Traversées n°73 : A. Laâbi et les littératures du Maghreb

par : Anonyme

Ce soixante treizième acte de la revue Traversées, née et encore domiciliée en Belgique, tourne autour de la personne du grand écrivain marocain Abdellatif Laâbi.

Dans une première partie, le responsable de la revue, Patrice Breno, fait état de la raison de ce numéro spécial : la manifestation Tarn en poésie, organisée par l'association ARPO - laquelle, en plus d'un auteur réputé, convie une revue à venir débattre autour de l'écriture et de la littérature. Pour cette année 2014, ce fût à A.Laâbi et à la revue Traversées de venir à ces rencontres.

Point d'orgue de cette manifestation, la rencontre entre l'auteur et les collégiens/lycéens de la région qui, pour l'occasion, ont lu, étudié, et travaillé autour de l’œuvre du poète originaire de Fès. Retranscrits presque intégralement, ces propos entre gens égaux - car pas de posture de l'écrivain face au péquin, pour A. Laâbi - laissent entrevoir tout le combat de l'homme, le travail de l'auteur, la sincérité sans calcul de l'homme, l'humanisme de l'auteur. Il explique, en des mots simples et percutants, son vécu de résistant poétique, dans les années soixante-dix ; engagements pour le droit à vivre comme un citoyen respecté, quels que soient ses choix de vie. Combats qu'il mène encore, même si le Maroc a considérablement changé, comme la France et le reste du monde, d'ailleurs.

On retiendra, mais pas seulement, de ces pages passionnantes, ces quelques mots de l'auteur qui, espérons-le, en feront réfléchir certains, quand on sait que A.Laâbi a passé un nombre considérable d'années en prison, pour "délit d'opposition" : " Je ne sais pas si vous êtes conscient du privilège qui est le vôtre.

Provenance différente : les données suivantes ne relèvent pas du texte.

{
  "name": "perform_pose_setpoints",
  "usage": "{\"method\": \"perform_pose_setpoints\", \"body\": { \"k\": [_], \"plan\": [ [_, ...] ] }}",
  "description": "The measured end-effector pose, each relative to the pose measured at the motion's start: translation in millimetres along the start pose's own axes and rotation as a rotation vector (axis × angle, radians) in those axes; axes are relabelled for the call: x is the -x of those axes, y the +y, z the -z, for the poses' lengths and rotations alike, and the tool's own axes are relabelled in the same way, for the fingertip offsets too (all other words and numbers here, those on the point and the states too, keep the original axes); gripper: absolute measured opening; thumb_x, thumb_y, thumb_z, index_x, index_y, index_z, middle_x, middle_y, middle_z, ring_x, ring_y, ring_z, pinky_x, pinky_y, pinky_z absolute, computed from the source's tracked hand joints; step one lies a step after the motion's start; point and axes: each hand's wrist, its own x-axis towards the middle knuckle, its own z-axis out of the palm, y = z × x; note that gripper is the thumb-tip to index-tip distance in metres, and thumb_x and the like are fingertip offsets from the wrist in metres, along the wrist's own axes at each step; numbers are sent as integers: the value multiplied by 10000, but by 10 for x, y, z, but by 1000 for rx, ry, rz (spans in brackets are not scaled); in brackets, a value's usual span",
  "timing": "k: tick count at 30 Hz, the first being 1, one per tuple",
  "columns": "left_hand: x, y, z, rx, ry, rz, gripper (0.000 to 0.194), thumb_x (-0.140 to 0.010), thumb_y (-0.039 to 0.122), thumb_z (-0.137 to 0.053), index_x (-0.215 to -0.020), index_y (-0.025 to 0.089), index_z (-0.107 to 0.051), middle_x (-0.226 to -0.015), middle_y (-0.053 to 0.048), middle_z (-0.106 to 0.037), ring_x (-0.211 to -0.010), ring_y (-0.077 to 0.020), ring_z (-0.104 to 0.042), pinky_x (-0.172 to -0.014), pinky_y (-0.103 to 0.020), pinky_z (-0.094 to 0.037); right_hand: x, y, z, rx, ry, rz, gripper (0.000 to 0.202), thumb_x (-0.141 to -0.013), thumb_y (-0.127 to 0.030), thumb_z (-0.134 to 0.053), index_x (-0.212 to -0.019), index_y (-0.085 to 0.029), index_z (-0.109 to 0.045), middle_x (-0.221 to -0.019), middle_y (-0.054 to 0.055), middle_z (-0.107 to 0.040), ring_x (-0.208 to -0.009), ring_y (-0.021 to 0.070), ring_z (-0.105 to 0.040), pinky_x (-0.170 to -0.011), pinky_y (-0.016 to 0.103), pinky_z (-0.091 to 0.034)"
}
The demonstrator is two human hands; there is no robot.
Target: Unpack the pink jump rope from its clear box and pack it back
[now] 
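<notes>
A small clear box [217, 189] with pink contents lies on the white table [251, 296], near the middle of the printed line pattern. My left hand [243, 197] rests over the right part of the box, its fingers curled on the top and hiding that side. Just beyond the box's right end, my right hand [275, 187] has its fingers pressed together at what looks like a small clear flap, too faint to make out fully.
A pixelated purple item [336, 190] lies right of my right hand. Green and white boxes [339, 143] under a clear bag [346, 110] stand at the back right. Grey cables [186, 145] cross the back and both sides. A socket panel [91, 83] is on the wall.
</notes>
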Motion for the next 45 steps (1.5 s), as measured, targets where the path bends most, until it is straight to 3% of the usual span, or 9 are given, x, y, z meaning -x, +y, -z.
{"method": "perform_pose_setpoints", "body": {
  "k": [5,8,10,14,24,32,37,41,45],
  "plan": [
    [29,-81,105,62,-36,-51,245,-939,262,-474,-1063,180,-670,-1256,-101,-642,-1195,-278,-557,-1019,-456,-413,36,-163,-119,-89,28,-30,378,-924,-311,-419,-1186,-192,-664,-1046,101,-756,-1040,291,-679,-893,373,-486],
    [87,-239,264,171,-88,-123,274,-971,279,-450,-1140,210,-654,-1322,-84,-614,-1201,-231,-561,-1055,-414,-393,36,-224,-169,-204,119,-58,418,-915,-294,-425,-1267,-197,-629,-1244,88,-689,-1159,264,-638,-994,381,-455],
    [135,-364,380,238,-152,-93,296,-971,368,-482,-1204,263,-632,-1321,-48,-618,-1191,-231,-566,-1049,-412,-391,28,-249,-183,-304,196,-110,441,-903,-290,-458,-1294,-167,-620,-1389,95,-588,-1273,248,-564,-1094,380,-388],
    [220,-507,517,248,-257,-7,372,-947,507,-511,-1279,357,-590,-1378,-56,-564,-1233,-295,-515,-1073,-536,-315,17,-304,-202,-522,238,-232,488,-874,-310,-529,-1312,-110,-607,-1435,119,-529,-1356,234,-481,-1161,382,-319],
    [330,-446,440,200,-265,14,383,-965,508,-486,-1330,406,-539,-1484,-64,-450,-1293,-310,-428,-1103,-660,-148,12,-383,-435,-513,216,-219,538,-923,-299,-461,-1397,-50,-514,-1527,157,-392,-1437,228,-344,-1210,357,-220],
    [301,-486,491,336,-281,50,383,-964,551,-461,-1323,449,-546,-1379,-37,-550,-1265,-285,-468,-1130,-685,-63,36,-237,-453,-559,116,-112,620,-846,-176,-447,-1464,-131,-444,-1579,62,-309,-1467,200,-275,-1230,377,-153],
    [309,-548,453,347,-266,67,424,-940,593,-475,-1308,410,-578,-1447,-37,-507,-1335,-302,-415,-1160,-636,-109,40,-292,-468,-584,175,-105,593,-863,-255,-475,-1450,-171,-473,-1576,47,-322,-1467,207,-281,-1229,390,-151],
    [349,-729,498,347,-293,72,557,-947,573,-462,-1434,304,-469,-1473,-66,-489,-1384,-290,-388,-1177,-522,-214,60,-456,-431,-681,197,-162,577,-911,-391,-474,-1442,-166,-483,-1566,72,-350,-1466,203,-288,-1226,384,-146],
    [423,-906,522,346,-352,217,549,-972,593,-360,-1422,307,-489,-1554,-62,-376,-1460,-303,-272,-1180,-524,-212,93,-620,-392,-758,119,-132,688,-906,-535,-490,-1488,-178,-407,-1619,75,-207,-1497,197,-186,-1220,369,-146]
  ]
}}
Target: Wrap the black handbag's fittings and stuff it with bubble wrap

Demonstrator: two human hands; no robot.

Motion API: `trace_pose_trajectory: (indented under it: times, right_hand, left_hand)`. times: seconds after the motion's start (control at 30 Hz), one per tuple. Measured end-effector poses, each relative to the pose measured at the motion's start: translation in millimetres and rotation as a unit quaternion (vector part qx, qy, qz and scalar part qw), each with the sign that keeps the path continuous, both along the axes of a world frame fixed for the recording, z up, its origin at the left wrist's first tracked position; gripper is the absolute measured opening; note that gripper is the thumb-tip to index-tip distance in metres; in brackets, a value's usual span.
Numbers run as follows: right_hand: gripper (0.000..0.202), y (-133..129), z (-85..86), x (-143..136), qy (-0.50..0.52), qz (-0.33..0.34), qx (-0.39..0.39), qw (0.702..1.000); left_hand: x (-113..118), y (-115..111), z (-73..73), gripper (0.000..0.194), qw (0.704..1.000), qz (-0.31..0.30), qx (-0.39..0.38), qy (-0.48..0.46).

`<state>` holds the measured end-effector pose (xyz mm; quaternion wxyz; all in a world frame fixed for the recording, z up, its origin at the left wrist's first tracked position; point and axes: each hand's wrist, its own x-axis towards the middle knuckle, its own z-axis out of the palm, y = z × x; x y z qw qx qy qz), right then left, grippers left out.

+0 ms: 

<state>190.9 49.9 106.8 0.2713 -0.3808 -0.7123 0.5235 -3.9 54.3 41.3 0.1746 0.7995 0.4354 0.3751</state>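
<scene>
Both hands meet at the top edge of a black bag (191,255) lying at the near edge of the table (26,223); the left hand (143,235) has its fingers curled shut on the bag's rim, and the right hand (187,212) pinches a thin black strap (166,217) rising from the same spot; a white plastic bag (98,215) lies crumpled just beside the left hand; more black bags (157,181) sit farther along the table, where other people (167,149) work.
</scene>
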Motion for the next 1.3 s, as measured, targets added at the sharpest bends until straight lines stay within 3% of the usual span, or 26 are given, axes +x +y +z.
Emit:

D'être dans un pays où le fait de s'exprimer librement, de critiquer ceux qui gouvernent, dans ce pays, est une chose normale."

Pour finir cette première partie de la revue, un article en  hommage à A.Laâbi, écrit par Paul Mathieu ; suivi de ces mots de respect, voire d'affection, du poète algérien Abdelmadjid Kaouah, dont l'aphorisme de résistance reste gravé pour longtemps dans la mémoire du lecteur : "Les poètes ne font pas les révolutions, ils écrivent le rêve de changer la vie."

Vient la seconde partie de ce numéro, qui offre à lire des écrivains du Maghreb via  proses, poèmes ou fables réalistes mordantes, auteurs parmi lesquels Abdelmajid Benjelloun ("Le seul mystère que je connaisse consiste dans ce que je ne vois pas dans ce que je vois."), ou bien Aya Cheddadi ("Jamais est un mot-lunette pour ceux comme toi / qui ont besoin de certitudes extérieures").

Enfin, pour conclure , un dossier sur quelques poètes marocains, préparé par Nasser-Edine Boucheqif, avec, entre autres, Naïma Fanou ("Le paysan tire la terre par ses cheveux / et elle enfonce / ses ongles / dans la boue"), Mohamed Loughafi ("les nuages du cœur s'amoncellent / et le corps un désert / qui tente la séduction de l'empressement"), ou encore Hassan Najmi ("Ce poème ne m'appartient pas -")

Ces deux dossiers transmettent une vision très précise, voire particulière ; on est guidé du début à la fin par un certain lyrisme, un raffinement de la langue, un engagement poétique/politique des auteurs, un rapport intense à la Foi (sous de multiples formes), et même parfois un humour sophistiqué. Mais est-ce là la plus complète représentation de la littérature du Maghreb ? Non, le choix est évident. Toute revue a une ligne éditoriale qu'elle se doit de respecter. Aucun reproche à faire, donc, sur ce point, à cette anthologie contemporaine rondement menée. En revanche, on pourrait, non pas reprocher, mais demander pourquoi n'a-t-on droit qu'à une si petite participation féminine à l'ensemble.